Digital Literacy: Over one lakh women to be trained in one year

Women entrepreneurs Digital transformation

There is no provision better than imparting digital literacy among women workforce in order to taper off the abysmal gender gap in the labour market at present.

All the gains made on account of increasing the women’s participation in the overall workforce may have been offset by the pandemic but there is a propitious way to include them in economic activities through digital literacy.

The pandemic has certainly demystified the inaccessibility of the internet among women and hence it presents an opportunity to ramp up the use of digital technology e-commerce and online learning which can enable access to markets that were previously of beyond the reach of women micro-entrepreneurs and women’s collectives.

Digital literacy is not only confined to the use of internet and digital platforms it encompasses all the skills required to get necessary information to find a job, set businesses, and join the global community.

As per India’s Fifth National Family Health Survey released in December 2020, out of total 500 million internet users in India, only 43 percent of women have ever used the internet, and for rural women that figure drops to just 34 percent.

Program “We Think Digital”, initiated by Facebook together with National Commission for Women (NCW), CyberPeace Foundation and Autobot Infosec aims at providing the digital skills to more than 100,000 women across states including, Kerala, Uttar Pradesh Assam, West Bengal Madhya Pradesh, Gujarat, Jharkhand, Bihar.

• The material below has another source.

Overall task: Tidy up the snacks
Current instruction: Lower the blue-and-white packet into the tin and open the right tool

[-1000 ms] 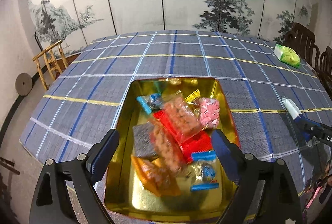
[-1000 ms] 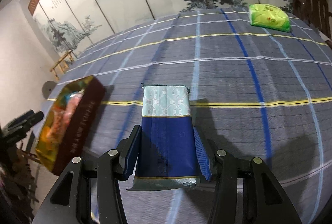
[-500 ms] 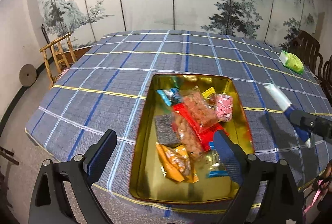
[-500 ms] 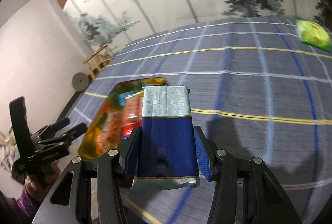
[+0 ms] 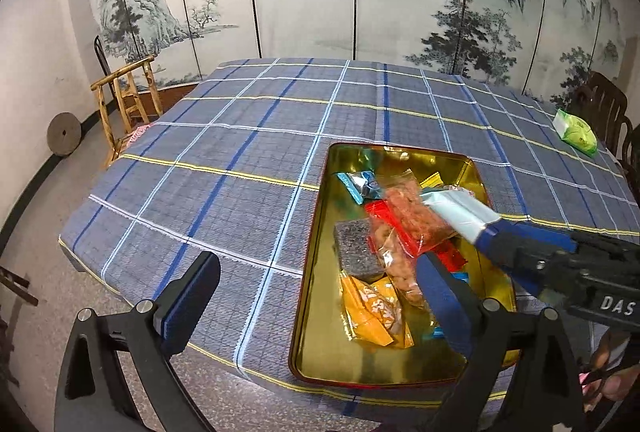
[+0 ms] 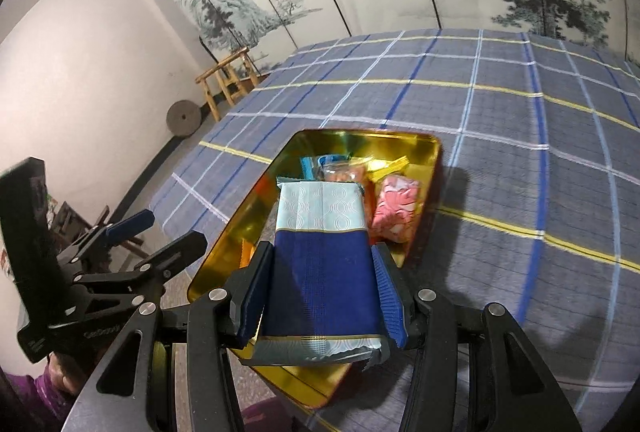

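Holding the blue packet (image 6: 320,264) lengthwise between your right gripper's (image 6: 320,296) closed jaws, you have it over the tin (image 6: 434,168), long axis running down the tin's length. Your left gripper (image 5: 320,296), jaws wide and just opening further, empty, waits beside.

I am holding a flat blue and pale mint packet (image 6: 322,260) lengthwise over the gold tin (image 5: 320,352), its patterned mint end pointing away from me above the snacks already lying there. Inside the tin, which is sitting near the edge of the tabletop (image 5: 240,136), are lying two clear bags of orange-pink pieces (image 5: 416,216) over a red wrapper, a dark speckled block (image 5: 354,248), an orange pouch (image 5: 372,308), a small blue wrapper (image 5: 360,184) and a pink packet (image 6: 396,208). A green packet (image 5: 576,126) is lying well apart on the cloth.
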Tool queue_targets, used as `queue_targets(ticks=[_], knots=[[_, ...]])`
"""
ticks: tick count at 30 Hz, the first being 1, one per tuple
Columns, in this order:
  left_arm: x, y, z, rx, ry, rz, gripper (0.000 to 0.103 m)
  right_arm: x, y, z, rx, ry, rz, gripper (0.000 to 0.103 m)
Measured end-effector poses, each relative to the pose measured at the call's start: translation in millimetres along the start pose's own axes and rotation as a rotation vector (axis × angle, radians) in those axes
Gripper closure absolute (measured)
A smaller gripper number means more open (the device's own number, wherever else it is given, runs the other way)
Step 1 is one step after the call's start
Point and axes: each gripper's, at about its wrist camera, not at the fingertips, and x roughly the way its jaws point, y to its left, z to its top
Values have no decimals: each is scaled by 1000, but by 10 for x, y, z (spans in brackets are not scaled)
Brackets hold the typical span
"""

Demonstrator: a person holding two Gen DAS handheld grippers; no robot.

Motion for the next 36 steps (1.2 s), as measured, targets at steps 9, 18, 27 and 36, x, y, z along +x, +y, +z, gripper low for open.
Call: queue_targets(ticks=[9,18,27,36], knots=[[45,48,-18,-4,0,3,6,208,26,-5,0,35,-14,52],[44,60,-28,8,-20,5,6,324,63,5,-5,49,-33,52],[51,62,-14,11,-33,3,6,401,94,-3,-18,56,-45,52],[32,22,-6,28,-52,19,6,427,72,-3,-12,57,-46,52]])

In Telangana, the UNDP developed a digital platform to provide design and financial literacy training to artisans and connect them to markets for their products. As a result, 2,000 handloom weavers and artisans received training and were able to significantly expand their businesses. These are just two examples of how narrowing the digital divide can considerably improve the lives and livelihoods of vulnerable women.

A group of women entrepreneurs from Haryana was able to list their bangle-making business on Facebook helping them to vastly expand their market, recover losses they incurred as a result of COVID-19, and increase their earnings by nearly 60 percent during the festive season.

Given the vitality of providing digital literacy to tackling the digital divide and enabling women from all walks of life, the sense of freedom from online abuses is indispensable as about 60 percent of women have been at the receiving end of online abuse which also leads most women in anguish  and about 20 per cent inevitably shut down their social media account.